AIM OF THE TASK :: Every record must be restated exactly as written.

RECORDS ::

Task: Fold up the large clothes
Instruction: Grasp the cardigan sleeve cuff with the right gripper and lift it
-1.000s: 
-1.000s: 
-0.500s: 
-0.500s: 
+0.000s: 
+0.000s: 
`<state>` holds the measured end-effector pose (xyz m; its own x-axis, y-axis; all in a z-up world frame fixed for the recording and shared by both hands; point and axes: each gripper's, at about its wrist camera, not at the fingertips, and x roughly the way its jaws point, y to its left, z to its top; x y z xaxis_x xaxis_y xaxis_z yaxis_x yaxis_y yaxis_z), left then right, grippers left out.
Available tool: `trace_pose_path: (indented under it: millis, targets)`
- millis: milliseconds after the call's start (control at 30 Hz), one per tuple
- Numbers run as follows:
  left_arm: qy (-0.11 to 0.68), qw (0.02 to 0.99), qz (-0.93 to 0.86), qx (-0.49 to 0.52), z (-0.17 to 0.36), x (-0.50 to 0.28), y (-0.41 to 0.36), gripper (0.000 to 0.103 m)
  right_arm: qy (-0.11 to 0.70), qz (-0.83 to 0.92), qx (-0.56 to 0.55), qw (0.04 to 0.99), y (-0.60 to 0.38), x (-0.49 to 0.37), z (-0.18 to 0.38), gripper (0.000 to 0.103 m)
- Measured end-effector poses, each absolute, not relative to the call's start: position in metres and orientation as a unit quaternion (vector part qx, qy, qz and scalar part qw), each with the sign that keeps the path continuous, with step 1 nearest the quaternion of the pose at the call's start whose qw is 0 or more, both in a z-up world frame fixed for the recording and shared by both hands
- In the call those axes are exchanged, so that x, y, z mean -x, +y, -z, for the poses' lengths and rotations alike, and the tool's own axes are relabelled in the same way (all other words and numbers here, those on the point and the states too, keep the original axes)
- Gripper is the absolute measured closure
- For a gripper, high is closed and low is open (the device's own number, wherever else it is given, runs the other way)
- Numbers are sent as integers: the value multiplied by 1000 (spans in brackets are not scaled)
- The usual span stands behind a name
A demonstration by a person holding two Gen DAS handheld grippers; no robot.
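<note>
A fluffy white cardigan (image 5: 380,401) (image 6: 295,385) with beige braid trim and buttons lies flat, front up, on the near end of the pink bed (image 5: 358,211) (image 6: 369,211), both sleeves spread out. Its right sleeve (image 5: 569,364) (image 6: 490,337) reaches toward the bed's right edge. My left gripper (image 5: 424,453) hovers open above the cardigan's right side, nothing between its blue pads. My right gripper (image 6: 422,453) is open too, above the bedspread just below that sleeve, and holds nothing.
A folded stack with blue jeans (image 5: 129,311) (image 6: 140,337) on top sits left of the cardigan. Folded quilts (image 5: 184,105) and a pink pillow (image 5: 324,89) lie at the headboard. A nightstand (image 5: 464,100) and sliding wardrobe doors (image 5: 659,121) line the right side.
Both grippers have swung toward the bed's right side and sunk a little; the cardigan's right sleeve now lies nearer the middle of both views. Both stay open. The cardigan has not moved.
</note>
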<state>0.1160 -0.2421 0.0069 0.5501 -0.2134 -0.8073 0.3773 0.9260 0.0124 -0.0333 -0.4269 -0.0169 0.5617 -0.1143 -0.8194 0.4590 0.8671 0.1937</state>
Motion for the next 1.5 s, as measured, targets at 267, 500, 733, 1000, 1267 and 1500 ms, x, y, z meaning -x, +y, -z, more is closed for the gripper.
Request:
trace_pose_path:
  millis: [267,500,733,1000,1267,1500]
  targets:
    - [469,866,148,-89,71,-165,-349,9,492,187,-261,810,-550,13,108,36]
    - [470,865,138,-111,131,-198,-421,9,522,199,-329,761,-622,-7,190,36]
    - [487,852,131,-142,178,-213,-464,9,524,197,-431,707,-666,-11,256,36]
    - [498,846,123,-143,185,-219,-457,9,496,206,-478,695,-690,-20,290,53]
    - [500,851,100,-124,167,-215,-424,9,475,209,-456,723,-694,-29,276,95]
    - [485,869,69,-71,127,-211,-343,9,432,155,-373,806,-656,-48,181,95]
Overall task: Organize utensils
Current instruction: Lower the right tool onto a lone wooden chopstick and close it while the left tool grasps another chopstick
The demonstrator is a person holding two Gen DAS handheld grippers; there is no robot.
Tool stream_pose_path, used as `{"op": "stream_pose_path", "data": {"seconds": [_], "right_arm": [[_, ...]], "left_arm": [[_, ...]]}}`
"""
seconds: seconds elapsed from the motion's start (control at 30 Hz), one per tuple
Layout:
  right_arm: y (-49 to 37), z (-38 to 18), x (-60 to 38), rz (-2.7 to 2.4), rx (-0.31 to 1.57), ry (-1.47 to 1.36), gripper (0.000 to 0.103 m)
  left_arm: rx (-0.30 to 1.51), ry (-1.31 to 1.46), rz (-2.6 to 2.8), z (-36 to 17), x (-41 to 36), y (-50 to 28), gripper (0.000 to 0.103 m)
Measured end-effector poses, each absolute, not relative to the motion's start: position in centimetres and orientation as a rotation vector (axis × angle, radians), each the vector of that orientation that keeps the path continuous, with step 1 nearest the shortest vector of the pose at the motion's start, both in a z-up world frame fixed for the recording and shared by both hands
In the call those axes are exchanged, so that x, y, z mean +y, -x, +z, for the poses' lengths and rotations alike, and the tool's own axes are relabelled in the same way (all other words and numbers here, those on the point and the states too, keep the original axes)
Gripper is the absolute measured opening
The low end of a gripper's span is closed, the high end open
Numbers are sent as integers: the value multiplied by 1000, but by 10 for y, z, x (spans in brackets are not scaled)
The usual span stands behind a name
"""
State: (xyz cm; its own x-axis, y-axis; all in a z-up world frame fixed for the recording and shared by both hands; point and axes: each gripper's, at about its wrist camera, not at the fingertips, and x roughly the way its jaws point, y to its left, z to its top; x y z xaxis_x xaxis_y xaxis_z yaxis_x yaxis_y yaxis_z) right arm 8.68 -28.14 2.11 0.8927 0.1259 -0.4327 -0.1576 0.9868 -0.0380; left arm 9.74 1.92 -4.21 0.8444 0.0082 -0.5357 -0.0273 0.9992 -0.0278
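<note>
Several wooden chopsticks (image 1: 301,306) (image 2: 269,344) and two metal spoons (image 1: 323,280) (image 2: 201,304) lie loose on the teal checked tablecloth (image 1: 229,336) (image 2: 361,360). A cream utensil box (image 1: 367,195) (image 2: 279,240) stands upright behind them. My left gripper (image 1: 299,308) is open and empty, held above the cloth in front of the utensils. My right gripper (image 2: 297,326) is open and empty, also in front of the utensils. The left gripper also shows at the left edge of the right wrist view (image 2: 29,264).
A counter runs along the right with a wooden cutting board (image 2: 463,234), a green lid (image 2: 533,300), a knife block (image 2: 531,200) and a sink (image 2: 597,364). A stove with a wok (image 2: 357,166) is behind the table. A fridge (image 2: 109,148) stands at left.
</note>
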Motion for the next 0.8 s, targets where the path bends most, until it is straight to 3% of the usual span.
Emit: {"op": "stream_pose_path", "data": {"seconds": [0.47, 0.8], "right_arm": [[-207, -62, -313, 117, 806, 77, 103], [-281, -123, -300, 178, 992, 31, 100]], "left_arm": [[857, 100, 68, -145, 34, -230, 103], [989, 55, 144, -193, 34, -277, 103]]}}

SOLVED EXERCISE ::
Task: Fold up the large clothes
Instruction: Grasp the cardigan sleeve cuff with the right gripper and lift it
-1.000s: 
-1.000s: 
-0.500s: 
-0.500s: 
+0.000s: 
+0.000s: 
`<state>` holds the measured end-effector pose (xyz m; its own x-axis, y-axis; all in a z-up world frame fixed for the recording and shared by both hands; point and axes: each gripper's, at about its wrist camera, not at the fingertips, and x roughly the way its jaws point, y to its left, z to its top; x y z xaxis_x xaxis_y xaxis_z yaxis_x yaxis_y yaxis_z), left then right, grippers left out.
Available tool: `trace_pose_path: (indented under it: millis, targets)`
- millis: milliseconds after the call's start (control at 30 Hz), one per tuple
- Numbers run as follows:
  left_arm: qy (-0.11 to 0.68), qw (0.02 to 0.99), qz (-0.93 to 0.86), qx (-0.49 to 0.52), z (-0.17 to 0.36), x (-0.50 to 0.28), y (-0.41 to 0.36), gripper (0.000 to 0.103 m)
  right_arm: qy (-0.11 to 0.70), qz (-0.83 to 0.92), qx (-0.56 to 0.55), qw (0.04 to 0.99), y (-0.60 to 0.38), x (-0.49 to 0.37), z (-0.18 to 0.38), gripper (0.000 to 0.103 m)
- Measured end-effector poses, each absolute, not relative to the call's start: position in metres and orientation as a unit quaternion (vector part qx, qy, qz and scalar part qw), each with the sign that keeps the path continuous, with step 1 nearest the quaternion of the pose at the call's start whose qw is 0 or more, both in a z-up world frame fixed for the recording and shared by both hands
- In the call those axes are exchanged, so that x, y, z mean -x, +y, -z, for the poses' lengths and rotations alike, and the tool's own axes are relabelled in the same way (all other words and numbers here, those on the point and the states too, keep the original axes)
- Gripper is the absolute measured closure
- For a gripper, high is closed and low is open (the device's own number, wherever else it is given, runs the other way)
- Numbers are sent as integers: the value multiplied by 1000 (spans in brackets are not scaled)
- The usual span stands behind a name
A demonstration by a person holding two Gen DAS handheld grippers; no robot.
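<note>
A fluffy white cardigan (image 5: 380,401) (image 6: 295,385) with beige braid trim and buttons lies flat, front up, on the near end of the pink bed (image 5: 358,211) (image 6: 369,211), both sleeves spread out. Its right sleeve (image 5: 569,364) (image 6: 490,337) reaches toward the bed's right edge. My left gripper (image 5: 424,453) hovers open above the cardigan's right side, nothing between its blue pads. My right gripper (image 6: 422,453) is open too, above the bedspread just below that sleeve, and holds nothing.
A folded stack with blue jeans (image 5: 129,311) (image 6: 140,337) on top sits left of the cardigan. Folded quilts (image 5: 184,105) and a pink pillow (image 5: 324,89) lie at the headboard. A nightstand (image 5: 464,100) and sliding wardrobe doors (image 5: 659,121) line the right side.
Both grippers have swung toward the bed's right side and sunk a little; the cardigan's right sleeve now lies nearer the middle of both views. Both stay open. The cardigan has not moved.
</note>
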<state>0.1160 -0.2421 0.0069 0.5501 -0.2134 -0.8073 0.3773 0.9260 0.0124 -0.0333 -0.4269 -0.0169 0.5617 -0.1143 -0.8194 0.4590 0.8671 0.1937</state>
Motion for the next 1.5 s, as measured, targets at 267, 500, 733, 1000, 1267 and 1500 ms, x, y, z meaning -x, +y, -z, more is closed for the gripper.
Request:
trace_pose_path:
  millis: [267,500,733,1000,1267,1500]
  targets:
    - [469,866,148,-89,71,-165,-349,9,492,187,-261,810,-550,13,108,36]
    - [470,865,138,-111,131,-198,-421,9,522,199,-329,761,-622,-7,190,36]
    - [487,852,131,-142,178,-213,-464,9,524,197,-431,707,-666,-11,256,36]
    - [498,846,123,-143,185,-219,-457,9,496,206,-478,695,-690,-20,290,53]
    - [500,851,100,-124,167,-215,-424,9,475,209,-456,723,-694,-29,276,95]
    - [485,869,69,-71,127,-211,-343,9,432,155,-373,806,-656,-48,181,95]
Overall task: Organize utensils
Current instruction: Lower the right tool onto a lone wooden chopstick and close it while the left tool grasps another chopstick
The demonstrator is a person holding two Gen DAS handheld grippers; there is no robot.
Tool stream_pose_path, used as `{"op": "stream_pose_path", "data": {"seconds": [_], "right_arm": [[_, ...]], "left_arm": [[_, ...]]}}`
"""
seconds: seconds elapsed from the motion's start (control at 30 Hz), one per tuple
Layout:
  right_arm: y (-49 to 37), z (-38 to 18), x (-60 to 38), rz (-2.7 to 2.4), rx (-0.31 to 1.57), ry (-1.47 to 1.36), gripper (0.000 to 0.103 m)
  left_arm: rx (-0.30 to 1.51), ry (-1.31 to 1.46), rz (-2.6 to 2.8), z (-36 to 17), x (-41 to 36), y (-50 to 28), gripper (0.000 to 0.103 m)
Measured end-effector poses, each absolute, not relative to the motion's start: position in centimetres and orientation as a rotation vector (axis × angle, radians), each the vector of that orientation that keeps the path continuous, with step 1 nearest the shortest vector of the pose at the motion's start, both in a z-up world frame fixed for the recording and shared by both hands
In the call those axes are exchanged, so that x, y, z mean +y, -x, +z, for the poses' lengths and rotations alike, and the tool's own axes are relabelled in the same way (all other words and numbers here, those on the point and the states too, keep the original axes)
Gripper is the absolute measured opening
The low end of a gripper's span is closed, the high end open
Numbers are sent as integers: the value multiplied by 1000, but by 10 for y, z, x (spans in brackets are not scaled)
The usual span stands behind a name
"""
State: (xyz cm; its own x-axis, y-axis; all in a z-up world frame fixed for the recording and shared by both hands; point and axes: each gripper's, at about its wrist camera, not at the fingertips, and x roughly the way its jaws point, y to its left, z to its top; x y z xaxis_x xaxis_y xaxis_z yaxis_x yaxis_y yaxis_z) right arm 8.68 -28.14 2.11 0.8927 0.1259 -0.4327 -0.1576 0.9868 -0.0380; left arm 9.74 1.92 -4.21 0.8444 0.0082 -0.5357 -0.0273 0.9992 -0.0278
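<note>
Several wooden chopsticks (image 1: 301,306) (image 2: 269,344) and two metal spoons (image 1: 323,280) (image 2: 201,304) lie loose on the teal checked tablecloth (image 1: 229,336) (image 2: 361,360). A cream utensil box (image 1: 367,195) (image 2: 279,240) stands upright behind them. My left gripper (image 1: 299,308) is open and empty, held above the cloth in front of the utensils. My right gripper (image 2: 297,326) is open and empty, also in front of the utensils. The left gripper also shows at the left edge of the right wrist view (image 2: 29,264).
A counter runs along the right with a wooden cutting board (image 2: 463,234), a green lid (image 2: 533,300), a knife block (image 2: 531,200) and a sink (image 2: 597,364). A stove with a wok (image 2: 357,166) is behind the table. A fridge (image 2: 109,148) stands at left.
</note>
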Motion for the next 0.8 s, targets where the path bends most, until it is straight to 3% of the usual span.
Emit: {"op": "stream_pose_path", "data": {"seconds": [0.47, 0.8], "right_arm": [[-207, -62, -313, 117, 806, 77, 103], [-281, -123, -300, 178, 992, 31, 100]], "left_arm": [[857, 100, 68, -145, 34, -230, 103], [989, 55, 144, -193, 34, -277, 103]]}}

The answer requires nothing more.